> _GOAL OF THE EXERCISE_
Word for word, restate the lines from the start of the data below through the line containing "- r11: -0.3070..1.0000".

> _DATASET EXTRACT_
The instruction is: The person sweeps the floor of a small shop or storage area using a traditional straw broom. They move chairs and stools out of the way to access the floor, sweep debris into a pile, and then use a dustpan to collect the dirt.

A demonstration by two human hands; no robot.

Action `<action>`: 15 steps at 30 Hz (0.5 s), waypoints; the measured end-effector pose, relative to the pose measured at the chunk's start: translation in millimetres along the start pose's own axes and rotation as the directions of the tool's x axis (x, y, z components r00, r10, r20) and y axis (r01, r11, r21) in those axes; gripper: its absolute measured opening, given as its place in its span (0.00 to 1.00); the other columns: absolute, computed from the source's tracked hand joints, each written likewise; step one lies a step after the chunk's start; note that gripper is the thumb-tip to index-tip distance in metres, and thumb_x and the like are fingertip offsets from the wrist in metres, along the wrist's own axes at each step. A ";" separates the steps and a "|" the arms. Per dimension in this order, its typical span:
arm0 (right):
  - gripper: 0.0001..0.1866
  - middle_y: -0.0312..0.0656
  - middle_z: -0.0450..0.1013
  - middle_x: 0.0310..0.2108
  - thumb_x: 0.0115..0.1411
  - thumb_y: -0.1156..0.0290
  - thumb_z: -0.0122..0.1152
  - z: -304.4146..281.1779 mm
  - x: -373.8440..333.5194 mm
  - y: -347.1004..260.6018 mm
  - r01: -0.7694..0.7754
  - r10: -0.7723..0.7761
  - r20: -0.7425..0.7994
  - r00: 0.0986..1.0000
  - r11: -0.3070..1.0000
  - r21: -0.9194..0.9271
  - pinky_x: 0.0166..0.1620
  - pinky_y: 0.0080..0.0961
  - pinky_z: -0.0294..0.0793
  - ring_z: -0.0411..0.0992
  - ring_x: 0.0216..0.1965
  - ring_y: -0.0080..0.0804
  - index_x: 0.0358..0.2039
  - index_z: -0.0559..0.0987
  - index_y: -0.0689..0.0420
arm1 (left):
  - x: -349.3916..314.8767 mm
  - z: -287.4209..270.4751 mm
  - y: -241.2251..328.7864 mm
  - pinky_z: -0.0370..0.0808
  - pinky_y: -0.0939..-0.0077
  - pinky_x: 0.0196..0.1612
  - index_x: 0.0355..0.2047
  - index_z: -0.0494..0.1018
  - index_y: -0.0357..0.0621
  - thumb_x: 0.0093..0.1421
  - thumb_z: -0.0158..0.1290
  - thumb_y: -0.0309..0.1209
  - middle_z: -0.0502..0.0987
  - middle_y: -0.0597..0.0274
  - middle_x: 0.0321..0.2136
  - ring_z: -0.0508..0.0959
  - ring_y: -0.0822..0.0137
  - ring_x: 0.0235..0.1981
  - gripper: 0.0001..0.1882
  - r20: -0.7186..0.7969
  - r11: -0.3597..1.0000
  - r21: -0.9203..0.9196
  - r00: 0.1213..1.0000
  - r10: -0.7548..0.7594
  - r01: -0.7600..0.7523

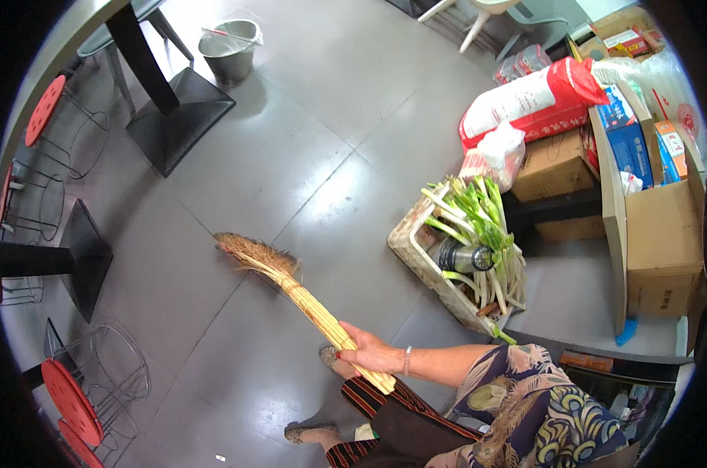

> _RESULT BELOW_
The instruction is: The person sweeps the floor of a small shop or storage area using a traditional straw broom. They move chairs and stools out of the way to access the floor, sweep debris into a pile, and then use a dustpan to collect the dirt.

A demonstration by two human hands; no robot.

Action `<action>`: 15 steps at 30 Hz (0.5 s), waypoints; the measured end-effector pose, relative to the pose measured at the chunk's start: translation in millimetres along the start pose's own axes and rotation as the directions of the tool's x axis (x, y, z components r00, r10, r20) and y axis (r01, r11, r21) in those axes; gripper: its absolute measured opening, given as its place in its span (0.00 to 1.00); the other columns: absolute, computed from the source's tracked hand joints, each written likewise; step one lies a step after the chunk's start; note that gripper is the thumb-tip to index-tip distance in metres, and thumb_x and the like are fingertip offsets from the wrist in metres, along the wrist's own axes at each step. A ";" separates the steps and a "|" the arms. Per dimension in this order, its typical span:
arm0 (right):
  - gripper: 0.0001..0.1866
  - middle_y: -0.0312..0.0656
  - middle_z: -0.0450..0.1013
  - middle_x: 0.0310..0.2108
  - thumb_x: 0.0115..0.1411
  - thumb_y: -0.1156..0.0290
  - thumb_z: -0.0122..0.1152
  - z: -304.4146..281.1779 mm
  - x: -373.8440..333.5194 mm
  - y: -347.1004..260.6018 mm
  - r01: -0.7694..0.7754
  - r10: -0.7723..0.7761
  - r20: -0.7425..0.7994
  - r00: 0.0986..1.0000
  - r11: -0.3070..1.0000

What was requested is fully covered by this answer.